Voices of Experience: These Words

These Words (Shelly Album)
For a songwriter, you don’t really go to songwriting school; you learn by listening to tunes. And you try to understand them and take them apart and see what they’re made of, and wonder if you can make one, too. ~ Tom Waits

Greg Walker is a musician and a writer who met his friend Shelly on Twitter: a poet who happens to have muscular dystrophy. They became fast friends and together were able to make an album of songs. By sharing below the story behind the songs, along with a link to the album, Greg hopes to encourage creativity, honesty, friendship, and the power of story telling in those who might read and listen. It also gives Greg and his friend Shelly the opportunity to touch hearts and souls of readers and listeners with their work.

I met Shelly on Twitter. I loved the wit, the wisdom, the hope, the honesty of her words. I have been doing what I call “mini songs” for about a year, one-minute songs based on daily Twitter prompts. It’s therapeutic. I told my therapist recently that it turns my placid, stagnating pond of a mind into a clear, running river that is going somewhere. It gives meaning, as I make meaning. It gets all of the things I feel out and into the world of my feeling and understanding.
     
I think I sensed that same catharsis, that same healing property, in Shelly’s words.
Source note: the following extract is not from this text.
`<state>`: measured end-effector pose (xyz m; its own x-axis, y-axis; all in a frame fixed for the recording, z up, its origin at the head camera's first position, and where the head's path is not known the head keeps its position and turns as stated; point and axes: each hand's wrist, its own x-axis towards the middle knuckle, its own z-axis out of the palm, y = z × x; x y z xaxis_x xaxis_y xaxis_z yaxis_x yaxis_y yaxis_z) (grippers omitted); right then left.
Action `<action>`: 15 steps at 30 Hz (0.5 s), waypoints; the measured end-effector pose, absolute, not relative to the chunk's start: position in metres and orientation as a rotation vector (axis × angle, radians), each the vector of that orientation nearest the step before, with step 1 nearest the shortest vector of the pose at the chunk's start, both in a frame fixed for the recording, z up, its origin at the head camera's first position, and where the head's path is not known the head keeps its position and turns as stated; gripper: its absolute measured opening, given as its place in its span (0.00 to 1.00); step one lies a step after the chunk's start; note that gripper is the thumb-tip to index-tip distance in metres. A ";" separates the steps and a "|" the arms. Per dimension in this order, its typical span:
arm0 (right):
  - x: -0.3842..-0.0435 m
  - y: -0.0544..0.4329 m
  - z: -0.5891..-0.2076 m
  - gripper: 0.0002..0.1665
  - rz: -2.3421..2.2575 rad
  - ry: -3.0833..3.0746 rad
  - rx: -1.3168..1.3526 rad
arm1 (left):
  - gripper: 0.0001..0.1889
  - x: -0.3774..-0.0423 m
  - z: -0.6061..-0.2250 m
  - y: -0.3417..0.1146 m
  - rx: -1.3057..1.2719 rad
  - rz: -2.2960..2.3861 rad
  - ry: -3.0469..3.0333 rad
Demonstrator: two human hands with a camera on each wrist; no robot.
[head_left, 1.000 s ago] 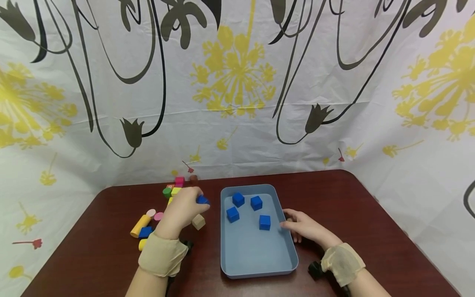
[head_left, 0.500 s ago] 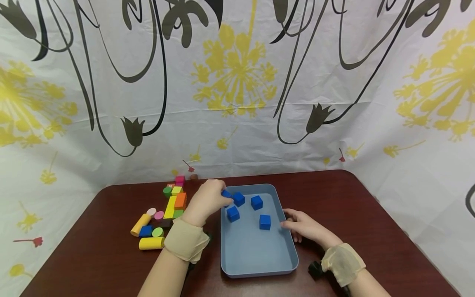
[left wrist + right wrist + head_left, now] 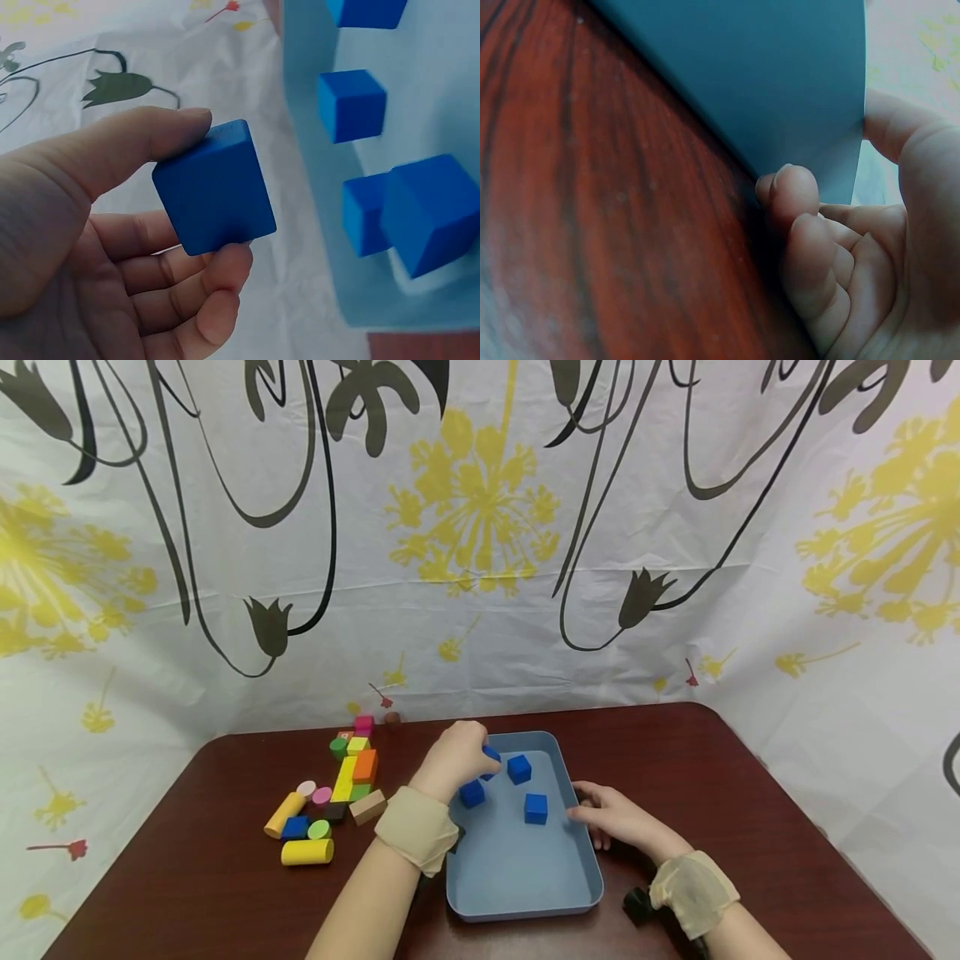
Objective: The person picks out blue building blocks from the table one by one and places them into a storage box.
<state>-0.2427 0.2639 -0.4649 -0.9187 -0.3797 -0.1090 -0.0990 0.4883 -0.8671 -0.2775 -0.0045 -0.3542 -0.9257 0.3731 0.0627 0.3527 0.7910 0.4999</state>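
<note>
My left hand (image 3: 457, 762) is over the far left part of the blue-grey tray (image 3: 525, 877), pinching a blue cube (image 3: 214, 187) between thumb and fingertips. In the left wrist view the cube is held up beside the tray's wall. More blue cubes lie on the tray floor, among them a cube near the far side (image 3: 519, 769), a cube near the left wall (image 3: 472, 793) and a cube near the right wall (image 3: 536, 809). My right hand (image 3: 615, 814) grips the tray's right wall, thumb (image 3: 900, 124) at the rim and fingers (image 3: 795, 191) against the outside.
Left of the tray lies a group of coloured blocks: yellow cylinders (image 3: 307, 852), an orange block (image 3: 365, 766), a blue block (image 3: 296, 827), a natural wood block (image 3: 367, 807) and several others. The dark red table (image 3: 187, 877) ends at a patterned white cloth (image 3: 480, 652) behind.
My left hand has carried the blue cube from the block group rightward to over the tray, uncovering more blocks behind it. My right hand and the tray have stayed in place.
</note>
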 end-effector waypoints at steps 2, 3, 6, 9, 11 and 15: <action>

So I reached out to her to see if she wanted me to turn her words into “mini songs” -- just a few while a friend took over my Instagram account, where I repost my Twitter songs. She responded positively. She actually said it had been a dream of hers to turn her poetry into song. A dream? Wow. I knew the feeling. So I said, “Let’s do an album together!”
       
She shared a few poems and they were much darker than her Twitter writing. It wasn’t long before she shared with me that she was in the last days of her life, that she is bedridden and dying of muscular dystrophy, and that she has had some hard relationship realities in her life. Most of her story you can get from the words on the album: the isolation, because of her desire not to burden others with her sickness on the first song, “Insistent Rain.” The constant restlessness of living with an illness, and the desire to let others “cut themselves free” to avoid going down with her sinking ship -- but still the desire to be remembered.
      
That’s why after finishing the album, I wanted to share this with others, beyond our inner circle. Like she says in another song,“What I really fear is fading into a silent obscurity.” Isn’t that all of our story? The desire to be known and loved? The desire to use our gifts to impact others? To let them know they’re not alone?
      
There are dark moments of heartbreak on the album, like her desire to burn the bridge with a loved one in “one final act of love” in “Broken Bridge.” And completely loving and selfless moments, like “I Will Always Sail My Ship Close To Yours,” a song to her daughter, letting her know that even after Shelly is gone, she will be close by, loving her even beyond the grave.
       
The album ends with “Wisdom in the End” where she says, “Cause there is no turning around, and truth be told, would we anyhow?” She has lived a hard life, a life of suffering with disease, what-ifs, heartache and emotional turmoil. But she’s also known the love of being a mother, a lover, a childhood sweetheart, a writer, a courageous woman. A spiritual creature, processing and learning and growing from her experiences, as much as she didn’t get to pick the way her journey would go, because of her illness.
        
I told her a number of times, “I’m sorry I’m no Freddy Mercury.” The songs are my humble creation. But hopefully you enjoy this collaboration of two creative souls, wanting to make an impact on the world and “get it out.” Maybe we don’t have to live alone in the world of our suffering (or joy), illness-related or otherwise. Maybe, no matter our circumstance, we can meet the world with our best words, our best songs. Cry and laugh, dance and then die, in good company.
        
Thanks for reading and listening to “These Words.”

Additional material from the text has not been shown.